Bande dessinée40 ans après la mort d’Hergé, il faut toujours lire Tintin
Le génial créateur s’est éteint le 3 mars 1983. Un nouveau livre revient sur ses sources d’inspiration et replace dans leur contexte les critiques souvent fausses contre lui.
- par
- Michel Pralong
Le 3 mars 1983, Georges Rémi, bien plus connu sous son pseudonyme d’Hergé, s’éteint à 75 ans. L’auteur belge a transformé un art mineur et méconnu, la bande dessinée, en un succès mondial grâce à son héros, Tintin. Il laisse derrière lui un ultime album inachevé, «Tintin et l’Alph-Art». Plus jamais personne ne dessinera le fameux reporter à la houppe, tel est le testament d’Hergé.
En revanche, depuis 40 ans, les ouvrages analysant l’œuvre d’Hergé sous toutes ses coutures, même les plus invraisemblables, ont nettement dépassé le nombre d’albums de Tintin. Parmi ceux qui sortent à l’occasion de cet anniversaire, celui de Bob Garcia, «Hergé les ultimes secrets» est intéressant à plus d’un titre.
Son dessin de couverture est intrigant, montrant Hergé sortant un livre marqué de la croix gammée nazie d’un tiroir libellé «propagande», avec un aigle allemand sur le meuble. Va-t-on découvrir encore d’autres idées nauséabondes de l’auteur, déjà souvent accusé de racisme, d’antisémitisme et de misogynie? C’est en fait le contraire, Bob Garcia remet les choses dans leur contexte et, surtout, s’appuie sur tout un matériel autre que Tintin écrit par (ou sous la direction de) Hergé. Car on l’oublie parfois, mais il fut également le rédacteur en chef du «Petit Vingtième», supplément hebdomadaire destiné à la jeunesse du journal le «Vingtième siècle».
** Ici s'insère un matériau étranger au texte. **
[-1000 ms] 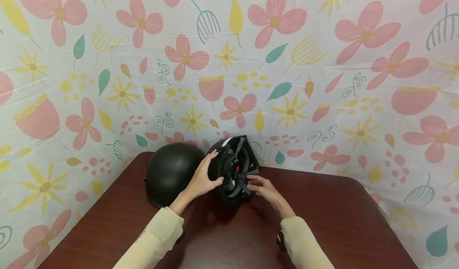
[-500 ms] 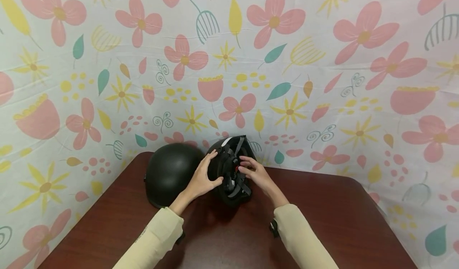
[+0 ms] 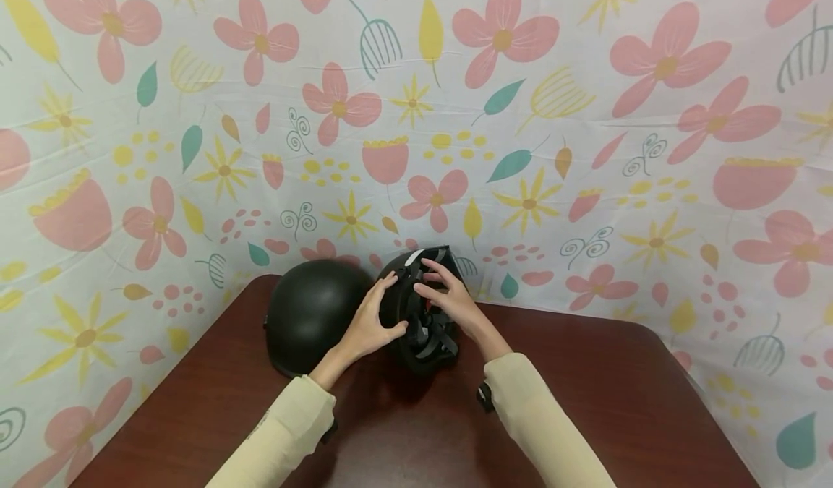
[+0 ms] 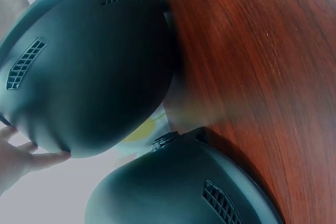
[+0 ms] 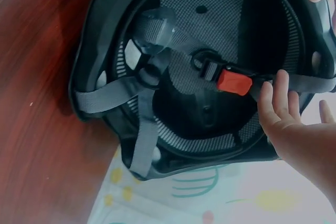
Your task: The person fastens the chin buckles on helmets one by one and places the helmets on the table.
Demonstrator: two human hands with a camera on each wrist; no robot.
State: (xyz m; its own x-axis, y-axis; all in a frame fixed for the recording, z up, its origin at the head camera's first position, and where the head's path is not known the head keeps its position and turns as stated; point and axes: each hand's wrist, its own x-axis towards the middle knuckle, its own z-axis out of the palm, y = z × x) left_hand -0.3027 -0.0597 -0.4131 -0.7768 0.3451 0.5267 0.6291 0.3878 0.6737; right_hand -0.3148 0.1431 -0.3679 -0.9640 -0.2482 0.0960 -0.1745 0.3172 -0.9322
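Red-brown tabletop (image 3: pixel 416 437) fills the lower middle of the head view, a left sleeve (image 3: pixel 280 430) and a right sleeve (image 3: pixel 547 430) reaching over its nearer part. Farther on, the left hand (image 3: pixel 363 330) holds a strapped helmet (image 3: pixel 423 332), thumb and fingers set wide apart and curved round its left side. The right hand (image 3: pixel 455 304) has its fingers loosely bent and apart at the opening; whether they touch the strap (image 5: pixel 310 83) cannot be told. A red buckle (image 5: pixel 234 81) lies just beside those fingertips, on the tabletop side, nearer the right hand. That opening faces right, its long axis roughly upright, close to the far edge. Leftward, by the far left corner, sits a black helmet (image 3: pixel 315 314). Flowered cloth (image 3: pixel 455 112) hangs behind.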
Une source incessante d’inspiration
Il existe déjà beaucoup de beaux et bons ouvrages sur la documentation d’Hergé, dont la monumentale collection «Chronologie d’une œuvre». Mais plutôt que d’aller chercher dans sa bibliothèque, pourquoi ne pas comparer ses albums à ce qu’il écrivait ou avait sous les yeux chaque semaine, «Le petit Vingtième», puis «Le Soir Jeunesse» et enfin le journal «Tintin». Bob Garcia a fait ce travail colossal et détaille ses trouvailles album après album.
Hergé était une éponge, on le savait, mais là c’est époustouflant: l’auteur reprend des phrases, des gags, des dessins, des noms qu’il a vu défiler dans toutes ces pages. Un article de 1934 s’intéresse aux rickshaws? Tintin sera à bord d’un la semaine suivante dans l’épisode hebdomadaire du «Lotus bleu». Un professeur autrichien, W.-J. Müller cité au-dessus d’un article sur un faux-monnayeur allemand? Le fameux professeur Müller, qui fait de la fausse monnaie dans «L’île noire», aura les initiales J.-W.
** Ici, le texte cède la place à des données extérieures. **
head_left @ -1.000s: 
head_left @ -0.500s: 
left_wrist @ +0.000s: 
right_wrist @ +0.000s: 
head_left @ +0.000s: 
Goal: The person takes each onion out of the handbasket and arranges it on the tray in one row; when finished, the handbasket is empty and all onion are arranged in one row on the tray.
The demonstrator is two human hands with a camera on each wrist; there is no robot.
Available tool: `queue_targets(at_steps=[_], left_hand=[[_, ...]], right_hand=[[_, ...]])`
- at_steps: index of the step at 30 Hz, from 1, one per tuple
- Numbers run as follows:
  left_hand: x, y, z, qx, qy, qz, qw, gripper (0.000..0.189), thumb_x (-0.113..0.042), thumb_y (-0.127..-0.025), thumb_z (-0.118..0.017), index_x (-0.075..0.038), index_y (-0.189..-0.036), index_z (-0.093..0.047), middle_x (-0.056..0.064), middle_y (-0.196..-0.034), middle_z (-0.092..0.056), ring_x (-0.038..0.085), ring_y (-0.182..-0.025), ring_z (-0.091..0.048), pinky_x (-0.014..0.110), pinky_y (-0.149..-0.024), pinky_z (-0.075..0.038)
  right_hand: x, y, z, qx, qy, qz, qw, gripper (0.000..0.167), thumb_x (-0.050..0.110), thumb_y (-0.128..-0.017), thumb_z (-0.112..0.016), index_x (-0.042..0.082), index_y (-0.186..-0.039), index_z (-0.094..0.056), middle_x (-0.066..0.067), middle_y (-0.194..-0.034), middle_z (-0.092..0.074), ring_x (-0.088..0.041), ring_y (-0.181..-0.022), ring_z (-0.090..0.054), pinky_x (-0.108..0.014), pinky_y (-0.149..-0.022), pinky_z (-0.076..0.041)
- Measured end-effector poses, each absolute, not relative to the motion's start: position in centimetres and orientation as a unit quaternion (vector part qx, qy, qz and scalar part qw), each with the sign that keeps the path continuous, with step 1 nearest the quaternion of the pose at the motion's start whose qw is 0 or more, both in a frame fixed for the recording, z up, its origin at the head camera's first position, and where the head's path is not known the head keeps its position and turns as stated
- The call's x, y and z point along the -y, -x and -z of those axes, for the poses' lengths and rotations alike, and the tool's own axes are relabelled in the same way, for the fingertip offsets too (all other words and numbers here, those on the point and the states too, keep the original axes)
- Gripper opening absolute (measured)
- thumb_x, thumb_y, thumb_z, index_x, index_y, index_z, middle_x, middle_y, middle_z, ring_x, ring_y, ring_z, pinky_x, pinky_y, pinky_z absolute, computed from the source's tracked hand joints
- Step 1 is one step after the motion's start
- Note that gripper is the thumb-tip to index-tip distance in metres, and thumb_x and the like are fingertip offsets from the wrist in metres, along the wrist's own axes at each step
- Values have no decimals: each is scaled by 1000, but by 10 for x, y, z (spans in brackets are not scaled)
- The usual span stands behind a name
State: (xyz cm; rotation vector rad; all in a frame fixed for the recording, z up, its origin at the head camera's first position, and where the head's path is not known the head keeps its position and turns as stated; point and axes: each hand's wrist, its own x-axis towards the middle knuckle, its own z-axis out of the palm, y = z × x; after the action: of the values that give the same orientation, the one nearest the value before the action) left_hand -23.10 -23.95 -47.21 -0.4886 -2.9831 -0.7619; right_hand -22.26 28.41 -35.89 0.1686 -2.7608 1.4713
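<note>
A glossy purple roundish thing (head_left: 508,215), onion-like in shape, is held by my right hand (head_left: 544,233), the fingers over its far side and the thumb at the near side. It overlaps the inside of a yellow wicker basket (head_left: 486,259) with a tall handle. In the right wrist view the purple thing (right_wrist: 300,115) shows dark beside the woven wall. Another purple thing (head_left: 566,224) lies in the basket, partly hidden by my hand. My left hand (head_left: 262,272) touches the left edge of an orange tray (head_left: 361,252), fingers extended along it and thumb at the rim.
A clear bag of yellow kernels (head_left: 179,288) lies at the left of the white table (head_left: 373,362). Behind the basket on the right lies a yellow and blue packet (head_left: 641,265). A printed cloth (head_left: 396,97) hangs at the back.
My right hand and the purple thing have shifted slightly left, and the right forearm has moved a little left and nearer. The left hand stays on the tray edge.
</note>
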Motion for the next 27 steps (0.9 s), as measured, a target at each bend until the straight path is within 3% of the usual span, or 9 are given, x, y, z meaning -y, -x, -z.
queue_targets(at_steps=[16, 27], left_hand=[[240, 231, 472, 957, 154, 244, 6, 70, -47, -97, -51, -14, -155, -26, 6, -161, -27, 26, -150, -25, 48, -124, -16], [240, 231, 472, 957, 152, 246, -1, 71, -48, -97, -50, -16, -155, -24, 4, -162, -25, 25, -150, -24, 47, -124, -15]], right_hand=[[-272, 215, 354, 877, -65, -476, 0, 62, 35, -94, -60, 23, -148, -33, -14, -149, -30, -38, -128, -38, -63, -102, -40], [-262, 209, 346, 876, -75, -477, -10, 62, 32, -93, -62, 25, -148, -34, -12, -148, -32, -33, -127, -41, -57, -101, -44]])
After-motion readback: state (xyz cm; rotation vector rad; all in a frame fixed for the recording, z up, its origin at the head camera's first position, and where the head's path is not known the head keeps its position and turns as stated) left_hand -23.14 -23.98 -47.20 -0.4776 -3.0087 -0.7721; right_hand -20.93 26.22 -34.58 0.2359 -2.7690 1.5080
«Monsieur Hitler devrait retourner en Autriche»
Bob Garcia cite des centaines d’exemples, à tel point que tous les lire ne s’adresse qu’aux tintinophiles les plus passionnés. Et cela peut parfois être tiré par les cheveux. Mais ce qui est le plus intéressant dans ce livre, c’est la partie intitulée «La vérité sur Hergé». Déjà, dans les exemples tirés du «Petit Vingtième», on est stupéfait de la manière dont Paul Jamin et Hergé s’adressaient de manière si adulte aux petits lecteurs dans leurs éditos ou dans la rubrique «Ce qui se passe…». Et ce qu’on y lit est souvent critique face au racisme ou au totalitarisme. «M. Callaghan n’a été ni interné ni lynché. Mais s’il avait eu la peau noire…». Ou «M. Hitler ferait mieux de retourner dans son village d’Autriche. Cela ferait plaisir à bien des Allemands et à bien des Européens».
À l’heure où l’on récrit des textes pour les expurger de ce que l’on pourrait trouver offensant ou discriminant aujourd’hui, on pourrait amputer Tintin de bien des pages. Mais c’est évidemment ce qu’il ne faut pas faire. Il faut les lire, en les remettant dans le contexte de l’époque. C’est précisément ce que fait Bob Garcia, démontant ainsi presque la totalité des critiques faites contre Hergé. Il n’était de loin pas irréprochable, difficile quand on choisit de collaborer à un «Soir» dit occupé, sous la coupe de l’envahisseur. «Hergé aura donc été passablement opportuniste et lâche, mais à aucun moment n’a adhéré à l’idéologie fasciste», conclut l’auteur.
Il faut donc continuer à lire Tintin, conscient des différentes époques auxquels les albums ont été créés. Parce que cela reste aussi des chefs-d’œuvre intemporels.